History is strewn with the wreckage of international declarations that did not correspond to actual power relations on the ground. In the long run, the international community adjusts to de facto power, and declarations that are not founded on substance fade into oblivion. This will happen to the Palestinians’ attempt to claim territory without controlling it. Palestinians right now control some towns and villages in Judea and Samaria through their American-trained police force. The writ of the IDF runs everywhere else.
UNILATERALISM IS a two-way street. By abrogating the Oslo Accords, the Palestinians make it legitimate for Israel to withdraw from its own obligations to negotiate a final settlement and to recognize a Palestinian state. If the Palestinians unilaterally seek international recognition, Israel should move with all deliberate speed to create, unilaterally, a territorial arrangement that suits its interests: Separation from the Palestinians, while establishing control over territory needed for security, for its water resources and yes, for the security and further development of communities in Judea and Samaria.
This will require a few years. Roads and fences should be constructed to ensure that Palestinians can move freely between their own population centers while never entering territory to which Israel lays claim.

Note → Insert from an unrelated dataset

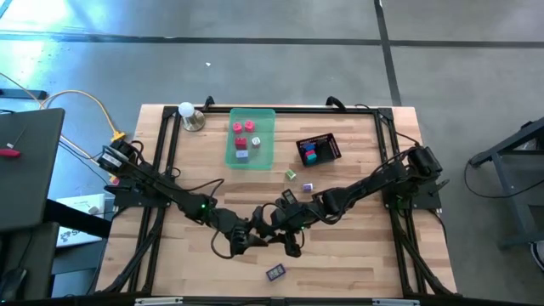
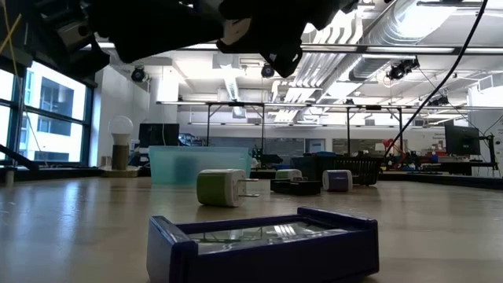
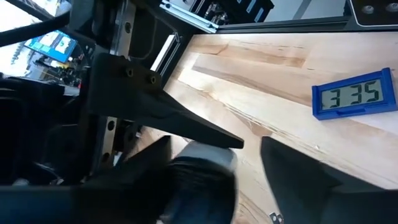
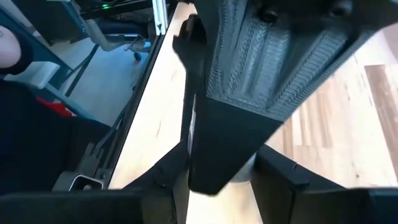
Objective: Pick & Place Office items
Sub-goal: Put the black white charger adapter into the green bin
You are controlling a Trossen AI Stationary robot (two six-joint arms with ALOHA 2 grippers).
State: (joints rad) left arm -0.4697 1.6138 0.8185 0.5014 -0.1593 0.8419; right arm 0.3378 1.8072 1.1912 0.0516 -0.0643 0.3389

Israel could end up controlling up to 60 percent of Judea and Samaria. After a decent interval, Israeli sovereignty should be extended to these areas.
The result will be a Palestinian entity that is cantonized but enjoys de facto independence. The Palestinians will object to cantonization. In response, Israel should say: “If you’d like to negotiate the matter, the prime minister’s number is in the phone book.”
This policy would accord with what we know of Israeli public opinion. Most Israelis do not want to rule the Palestinians. Neither do they want to uproot more Israeli communities, divide Jerusalem or surrender territory needed for security. Most do not expect to achieve a peace treaty with the Palestinians – and couldn’t care less.
As for Jerusalem, if the Palestinians make a move toward declaring independence unilaterally, Israel should move quickly to offer east Jerusalem residents a choice in a snap referendum: Either ratify the status quo, or else choose to join the Palestinians in Judea and Samaria – losing Israeli identity cards, the right to enter Israel, to work and to receive Israeli social services. The result is likely to be gratifying and to put paid to the legitimacy of Palestinian claims to a state “in the 1967 borders, including east Jerusalem.”
THIS POLICY needs to be accompanied by appropriate diplomacy, which should include three themes:
1. Having abrogated the Oslo Accords and embraced unilateralism, the Palestinians have no right to complain if Israel does so as well.
2. The “occupation” is a myth. Today the Palestinians govern themselves, police themselves and, after years of war and impoverishment, devote themselves to making money. All that is just fine with Israel.
3. Perhaps the most important argument is to assert that Israel is in Judea, Samaria and Gaza by right. This argument was set forth by Supreme Court Justice Edmond Levy in his dissent in the case of Gaza Coast Regional Council vs. Knesset, and not challenged by the majority ruling in that case: The right of the Jewish people to return and to settle in the Land of Israel does not only derive from the fact that this land is the Jewish people’s birthplace, where it enjoyed political independence until driven into exile.
Since 1922 at least this right derives as well from the recognition it received from the family of nations, and its establishment as a norm of international law. This right of immigration and settlement extends to all parts of the Land of Israel west of the Jordan River.
For too long, Israel has refrained from asserting this right, for fear that doing so would hurt negotiations for peace. That was, and is, a strategic error. Israel should start asserting its rights, loudly and clearly, right now. Doing so will send a clear signal to the Palestinians, and may even avert the scenario that panicky politicians and press pundits are so afraid of.
The writer heads the Israel Policy Center, whose mission includes reinforcing Israel’s character as a Jewish, democratic state.